**PROBLEM TO SOLVE:**
Return the data exactly, without pictures.
**** RECORDED DATA
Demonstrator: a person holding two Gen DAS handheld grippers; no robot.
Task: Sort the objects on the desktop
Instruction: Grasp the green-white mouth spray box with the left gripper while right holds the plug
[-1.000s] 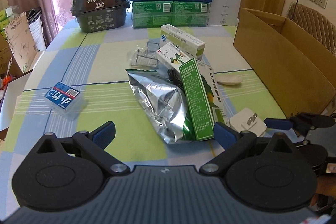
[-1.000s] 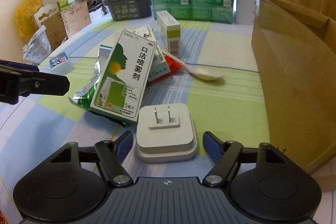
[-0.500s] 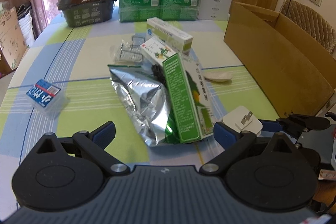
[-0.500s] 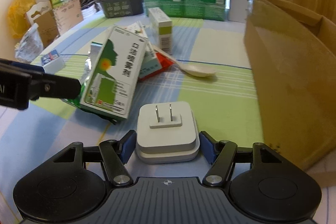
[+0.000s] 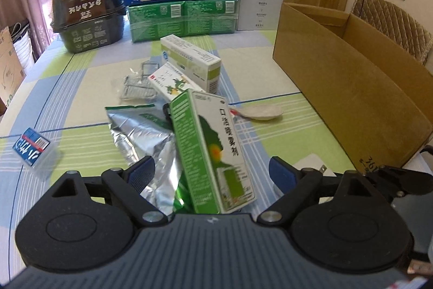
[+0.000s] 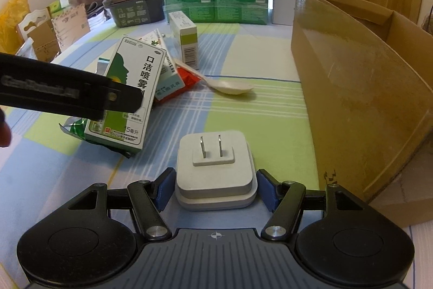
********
**ANSWER:**
Demonstrator: a person holding two Gen DAS handheld grippers; no robot.
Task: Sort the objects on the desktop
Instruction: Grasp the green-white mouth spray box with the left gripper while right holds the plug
[-1.000s] 
[-1.000s] 
[-0.500s] 
[-0.500s] 
[+0.000s] 
[+0.000s] 

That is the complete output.